The study has adopted an interpretative approach and deploys concepts from design
research and STS. Design processes are conceived as social processes of interpretation
and are described in terms of interaction - between participants and between actors and nonhuman
`materials of the situation´. Design work in this view appears as interpretation and
generation of design goals in sequences of context bound and context generating design
moves. Analysis attempts to reconstruct how interpretation is achieved by
designers/participants in the particular design process and to describe the (interpretative)

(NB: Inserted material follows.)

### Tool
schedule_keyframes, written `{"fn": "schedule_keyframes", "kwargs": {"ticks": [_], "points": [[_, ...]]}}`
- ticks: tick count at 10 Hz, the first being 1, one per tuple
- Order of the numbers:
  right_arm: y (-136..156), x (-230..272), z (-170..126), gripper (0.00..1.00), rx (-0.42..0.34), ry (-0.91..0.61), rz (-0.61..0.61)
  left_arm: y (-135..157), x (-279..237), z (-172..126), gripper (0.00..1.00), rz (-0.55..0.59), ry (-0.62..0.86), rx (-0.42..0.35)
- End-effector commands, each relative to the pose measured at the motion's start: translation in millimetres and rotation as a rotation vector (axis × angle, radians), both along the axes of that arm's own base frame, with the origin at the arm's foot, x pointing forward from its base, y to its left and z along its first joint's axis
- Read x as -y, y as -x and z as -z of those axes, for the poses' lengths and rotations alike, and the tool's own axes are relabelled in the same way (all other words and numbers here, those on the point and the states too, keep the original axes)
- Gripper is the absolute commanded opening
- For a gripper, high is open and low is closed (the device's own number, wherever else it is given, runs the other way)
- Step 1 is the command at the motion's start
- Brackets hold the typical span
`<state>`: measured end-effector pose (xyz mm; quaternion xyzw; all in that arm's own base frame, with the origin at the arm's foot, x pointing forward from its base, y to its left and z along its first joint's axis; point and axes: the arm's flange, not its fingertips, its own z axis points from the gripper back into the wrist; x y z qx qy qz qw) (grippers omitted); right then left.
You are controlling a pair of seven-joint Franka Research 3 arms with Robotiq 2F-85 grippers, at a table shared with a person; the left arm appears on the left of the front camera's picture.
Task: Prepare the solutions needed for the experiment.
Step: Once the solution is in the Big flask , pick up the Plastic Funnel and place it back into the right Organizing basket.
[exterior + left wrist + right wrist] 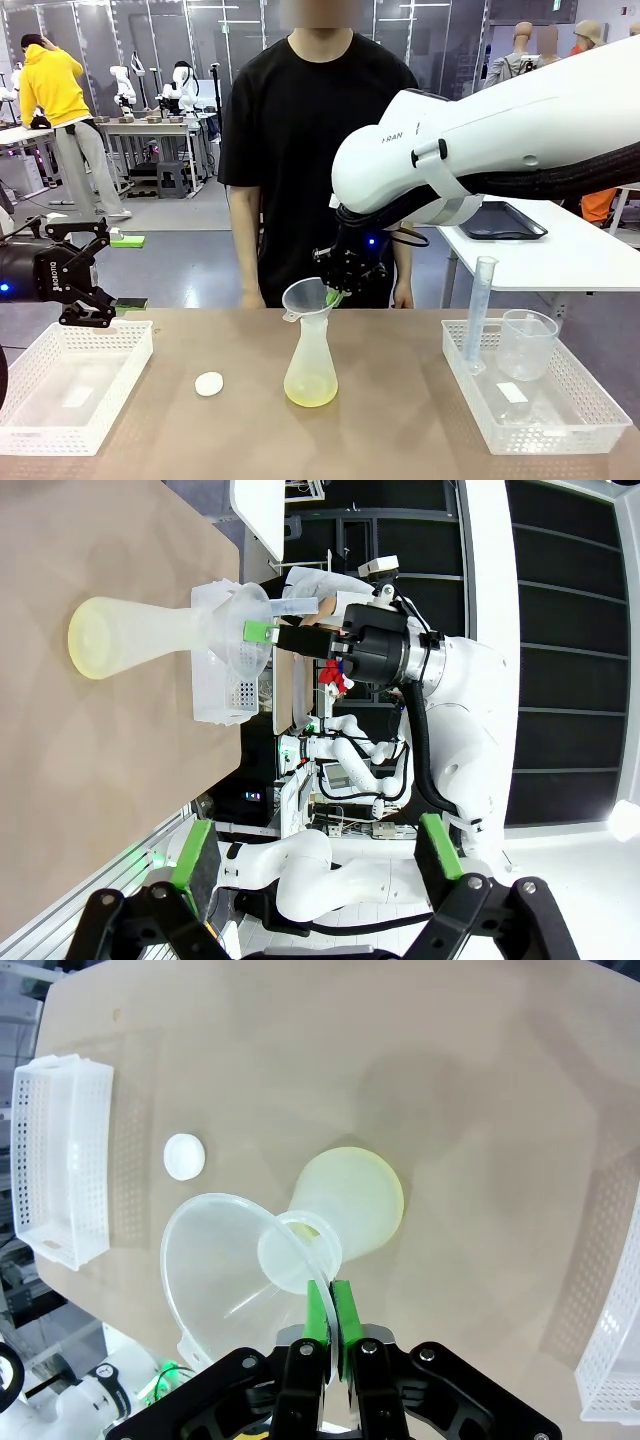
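Right gripper (328,1296) clamps, jaws nearly closed, on a translucent plastic funnel (225,1260) at its rim. Just below the jaws, pale yellow-green solution (311,393) lies in a clear conical flask (309,352). Left gripper (317,855) is spread wide and empty. The funnel's spout is hard to make out.

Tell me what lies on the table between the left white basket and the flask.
A small white disc, alone on bare tabletop; the front view shows it.
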<state>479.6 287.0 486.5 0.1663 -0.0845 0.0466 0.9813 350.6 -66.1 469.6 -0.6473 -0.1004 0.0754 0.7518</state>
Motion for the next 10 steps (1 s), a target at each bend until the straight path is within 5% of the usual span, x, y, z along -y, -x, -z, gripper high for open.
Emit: {"fn": "schedule_keyframes", "kwargs": {"ticks": [1, 10], "points": [[5, 11, -1, 0.0, 0.006, -0.075, -0.015, 0, 2, -3, 1.0, -0.002, 0.02, -0.004], [7, 44, -52, 0.01, 0.097, -0.168, 0.015, 0, 2, -3, 1.0, -0.002, 0.02, -0.004]]}}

practices and routines actors use.
In designing artifacts designers simultaneously affect, intervene in, or generate future
contexts of production, assembly, etc., and contexts of use; it will be demonstrated in the
presentation how mechanical engineers, for example, in designing the mechanics of the
device also design strips of activities of the future users (dermatologists) of the artifact which
in turn appear consequential for the relationship between physician and patient in the future
diagnostic situation. Engineering designers are `engineer sociologists´ who also `configure
the user´.
`Acting with´ results & the `Reflective Turn´
An interpretative approach does not aim to add another more sophisticated method to
elucidate the "true" needs of the users, etc. or to find general rules which could be
hierarchically "applied" for the improvement of the design process. It aims to describe the
(system of) frameworks and practices which serve as the background for interpretations in particular design processes. The researchers present the research results to the designer
team of the investigated design process as a kind of `mirror´ to focus their attention on their
background of interpretation, which is taken for granted, and the transparent routines of their
everyday design work. Frameworks (in Bateson´s / Goffman´s sense), habits of perception,
routines, etc. are made `visible´ through descriptions of the researcher and may stimulate
designers reflection on the understandings built into the skillful actions of everyday practice.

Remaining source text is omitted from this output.